### TASK REQUIREMENTS
Nothing outside the stretch is wanted. Repeat exactly the lines of the listing below from the one that contains "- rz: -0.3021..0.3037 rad" through the one that contains "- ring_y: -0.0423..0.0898", both ends included.

===== AVAILABLE RECORDS

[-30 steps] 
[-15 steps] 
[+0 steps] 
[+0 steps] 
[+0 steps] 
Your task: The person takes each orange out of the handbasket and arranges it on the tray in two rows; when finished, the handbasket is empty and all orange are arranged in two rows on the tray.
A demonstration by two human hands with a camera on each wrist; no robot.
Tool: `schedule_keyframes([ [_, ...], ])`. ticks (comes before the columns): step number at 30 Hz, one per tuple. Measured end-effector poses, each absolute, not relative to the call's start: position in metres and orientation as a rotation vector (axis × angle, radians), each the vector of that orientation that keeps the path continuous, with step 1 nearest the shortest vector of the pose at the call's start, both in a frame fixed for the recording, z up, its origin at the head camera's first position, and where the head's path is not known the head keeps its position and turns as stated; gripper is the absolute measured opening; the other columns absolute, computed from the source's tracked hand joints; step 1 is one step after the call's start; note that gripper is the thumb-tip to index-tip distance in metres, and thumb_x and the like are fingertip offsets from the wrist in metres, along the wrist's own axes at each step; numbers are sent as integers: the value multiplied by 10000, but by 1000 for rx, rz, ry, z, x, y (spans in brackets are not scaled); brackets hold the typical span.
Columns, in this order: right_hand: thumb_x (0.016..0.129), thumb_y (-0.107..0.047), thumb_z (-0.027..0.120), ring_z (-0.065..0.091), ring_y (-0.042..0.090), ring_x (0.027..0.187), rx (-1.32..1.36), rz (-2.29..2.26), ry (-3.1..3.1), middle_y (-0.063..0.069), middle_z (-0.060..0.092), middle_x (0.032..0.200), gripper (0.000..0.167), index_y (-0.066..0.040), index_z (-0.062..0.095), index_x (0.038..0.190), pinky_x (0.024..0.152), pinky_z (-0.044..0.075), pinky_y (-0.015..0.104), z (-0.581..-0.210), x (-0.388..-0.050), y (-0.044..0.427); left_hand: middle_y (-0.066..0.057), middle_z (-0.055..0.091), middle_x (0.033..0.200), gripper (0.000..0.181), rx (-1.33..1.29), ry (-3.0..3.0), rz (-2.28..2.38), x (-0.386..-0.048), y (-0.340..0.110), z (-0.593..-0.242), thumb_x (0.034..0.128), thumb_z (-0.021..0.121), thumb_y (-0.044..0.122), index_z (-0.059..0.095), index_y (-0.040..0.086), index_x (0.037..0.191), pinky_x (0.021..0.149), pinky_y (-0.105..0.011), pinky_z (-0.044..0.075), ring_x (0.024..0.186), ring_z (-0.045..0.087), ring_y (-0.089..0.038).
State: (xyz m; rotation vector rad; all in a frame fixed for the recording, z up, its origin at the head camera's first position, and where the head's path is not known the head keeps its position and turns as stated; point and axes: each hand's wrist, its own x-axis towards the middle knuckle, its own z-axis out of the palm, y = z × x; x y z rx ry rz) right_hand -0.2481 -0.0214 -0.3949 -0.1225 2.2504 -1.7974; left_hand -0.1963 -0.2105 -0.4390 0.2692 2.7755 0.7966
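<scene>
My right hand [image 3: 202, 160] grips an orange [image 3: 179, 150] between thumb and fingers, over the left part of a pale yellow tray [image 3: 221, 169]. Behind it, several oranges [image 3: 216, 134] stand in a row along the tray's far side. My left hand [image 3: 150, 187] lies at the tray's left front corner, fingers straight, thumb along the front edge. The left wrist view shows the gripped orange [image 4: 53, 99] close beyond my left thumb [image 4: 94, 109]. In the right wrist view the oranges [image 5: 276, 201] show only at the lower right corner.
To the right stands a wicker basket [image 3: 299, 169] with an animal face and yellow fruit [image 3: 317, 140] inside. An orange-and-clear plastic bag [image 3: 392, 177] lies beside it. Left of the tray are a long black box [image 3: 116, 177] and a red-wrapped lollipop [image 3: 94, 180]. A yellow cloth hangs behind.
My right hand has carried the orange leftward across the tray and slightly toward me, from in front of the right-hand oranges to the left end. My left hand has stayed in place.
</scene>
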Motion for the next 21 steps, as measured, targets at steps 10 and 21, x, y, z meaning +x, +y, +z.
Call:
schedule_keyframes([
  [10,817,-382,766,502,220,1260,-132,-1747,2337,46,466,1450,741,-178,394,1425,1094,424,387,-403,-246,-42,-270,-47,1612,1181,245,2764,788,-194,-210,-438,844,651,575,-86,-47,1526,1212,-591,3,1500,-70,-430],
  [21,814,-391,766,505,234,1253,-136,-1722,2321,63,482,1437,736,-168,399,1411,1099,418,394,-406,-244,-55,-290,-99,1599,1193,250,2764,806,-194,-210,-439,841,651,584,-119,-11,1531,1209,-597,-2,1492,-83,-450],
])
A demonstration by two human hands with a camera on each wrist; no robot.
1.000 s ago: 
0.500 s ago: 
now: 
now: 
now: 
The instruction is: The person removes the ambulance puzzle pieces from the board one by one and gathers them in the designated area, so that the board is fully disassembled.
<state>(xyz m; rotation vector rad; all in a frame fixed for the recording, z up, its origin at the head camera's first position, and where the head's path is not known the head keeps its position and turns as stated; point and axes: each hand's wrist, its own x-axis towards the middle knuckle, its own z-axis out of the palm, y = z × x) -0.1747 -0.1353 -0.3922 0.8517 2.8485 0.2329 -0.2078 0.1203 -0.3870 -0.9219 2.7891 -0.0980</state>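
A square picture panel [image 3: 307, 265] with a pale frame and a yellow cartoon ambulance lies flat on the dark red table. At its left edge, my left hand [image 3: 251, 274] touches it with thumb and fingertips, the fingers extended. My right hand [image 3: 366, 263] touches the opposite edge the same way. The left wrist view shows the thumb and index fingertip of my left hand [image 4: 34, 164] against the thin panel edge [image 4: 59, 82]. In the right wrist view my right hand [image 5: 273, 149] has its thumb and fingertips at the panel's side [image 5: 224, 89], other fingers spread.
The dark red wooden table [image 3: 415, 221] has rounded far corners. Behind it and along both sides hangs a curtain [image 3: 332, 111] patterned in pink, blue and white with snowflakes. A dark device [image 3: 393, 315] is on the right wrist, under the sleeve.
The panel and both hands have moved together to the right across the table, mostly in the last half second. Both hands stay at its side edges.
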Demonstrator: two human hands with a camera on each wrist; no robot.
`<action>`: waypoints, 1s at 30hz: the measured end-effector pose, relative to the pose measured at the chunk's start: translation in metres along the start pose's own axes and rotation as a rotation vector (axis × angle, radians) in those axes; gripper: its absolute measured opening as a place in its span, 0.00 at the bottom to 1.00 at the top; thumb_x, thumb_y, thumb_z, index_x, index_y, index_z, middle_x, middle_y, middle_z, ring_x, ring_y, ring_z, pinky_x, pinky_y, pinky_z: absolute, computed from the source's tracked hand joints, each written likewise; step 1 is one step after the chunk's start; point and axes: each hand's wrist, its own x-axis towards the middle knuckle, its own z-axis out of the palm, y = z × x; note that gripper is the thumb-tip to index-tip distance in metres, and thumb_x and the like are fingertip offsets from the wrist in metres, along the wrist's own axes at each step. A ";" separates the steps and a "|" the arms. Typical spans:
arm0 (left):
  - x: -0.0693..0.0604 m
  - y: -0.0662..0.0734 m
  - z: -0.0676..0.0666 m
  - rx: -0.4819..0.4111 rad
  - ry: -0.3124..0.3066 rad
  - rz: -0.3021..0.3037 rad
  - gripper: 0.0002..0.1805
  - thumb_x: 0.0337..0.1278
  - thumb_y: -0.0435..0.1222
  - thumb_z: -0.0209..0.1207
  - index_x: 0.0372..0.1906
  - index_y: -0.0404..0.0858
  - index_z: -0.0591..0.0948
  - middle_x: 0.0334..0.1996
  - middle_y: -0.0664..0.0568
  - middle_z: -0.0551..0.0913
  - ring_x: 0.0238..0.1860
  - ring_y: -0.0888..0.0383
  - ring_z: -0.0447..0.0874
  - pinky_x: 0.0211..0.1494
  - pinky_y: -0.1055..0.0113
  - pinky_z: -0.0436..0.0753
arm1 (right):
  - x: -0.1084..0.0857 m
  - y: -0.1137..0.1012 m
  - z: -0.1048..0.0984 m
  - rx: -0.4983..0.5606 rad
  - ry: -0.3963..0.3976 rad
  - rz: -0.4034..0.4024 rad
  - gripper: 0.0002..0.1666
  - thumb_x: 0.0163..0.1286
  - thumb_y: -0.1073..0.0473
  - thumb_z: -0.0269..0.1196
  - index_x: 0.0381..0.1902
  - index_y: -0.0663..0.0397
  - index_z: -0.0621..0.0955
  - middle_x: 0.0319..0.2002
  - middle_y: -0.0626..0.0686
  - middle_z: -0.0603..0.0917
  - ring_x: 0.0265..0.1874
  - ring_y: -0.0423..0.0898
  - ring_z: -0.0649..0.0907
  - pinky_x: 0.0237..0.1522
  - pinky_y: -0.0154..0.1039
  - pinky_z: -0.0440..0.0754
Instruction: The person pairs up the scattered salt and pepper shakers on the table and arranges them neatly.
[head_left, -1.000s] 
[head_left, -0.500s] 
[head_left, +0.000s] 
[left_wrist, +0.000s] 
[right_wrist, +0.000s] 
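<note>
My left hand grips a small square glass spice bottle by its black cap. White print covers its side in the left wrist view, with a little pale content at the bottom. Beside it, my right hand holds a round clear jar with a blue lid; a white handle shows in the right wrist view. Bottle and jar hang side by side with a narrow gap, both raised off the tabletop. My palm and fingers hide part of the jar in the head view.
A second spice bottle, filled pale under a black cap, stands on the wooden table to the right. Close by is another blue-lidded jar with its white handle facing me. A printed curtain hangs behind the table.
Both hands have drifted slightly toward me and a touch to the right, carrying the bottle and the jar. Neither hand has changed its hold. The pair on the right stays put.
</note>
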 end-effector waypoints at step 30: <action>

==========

### YOUR SOLUTION
  - rz: -0.3021..0.3037 rad
  - gripper: 0.0002..0.1805
  - thumb_x: 0.0337..0.1278
  - thumb_y: -0.0435..0.1222
  - thumb_z: -0.0209..0.1207
  - index_x: 0.0372..0.1906
  - index_y: -0.0404..0.0858
  - index_z: -0.0591..0.0948
  - middle_x: 0.0334..0.1996
  - middle_y: -0.0664..0.0568
  - middle_z: -0.0551..0.0913
  - ring_x: 0.0238..0.1860
  - ring_y: -0.0888..0.0383
  - ring_z: -0.0447..0.0874
  - pinky_x: 0.0211..0.1494
  - pinky_y: -0.1055..0.0113
  - pinky_z: -0.0436..0.0753
arm1 (right):
  - x: -0.1084..0.0857 m
  - y: -0.1137..0.1012 m
  - z: -0.1048..0.0984 m
  - rx: -0.4983..0.5606 rad
  - ry: -0.3963..0.3976 rad
  - rz: -0.4034..0.4024 rad
  - gripper: 0.0002..0.1666
  - thumb_x: 0.0163..0.1286
  - thumb_y: -0.1073..0.0473
  - thumb_z: -0.0269..0.1196
  - index_x: 0.0381..0.1902
  - index_y: -0.0663..0.0397
  - index_z: -0.0621..0.0955
  - middle_x: 0.0319..0.2002
  - middle_y: -0.0626..0.0686
  - middle_z: -0.0603..0.0917
  - ring_x: 0.0265..0.1874
  - ring_y: -0.0423..0.0898

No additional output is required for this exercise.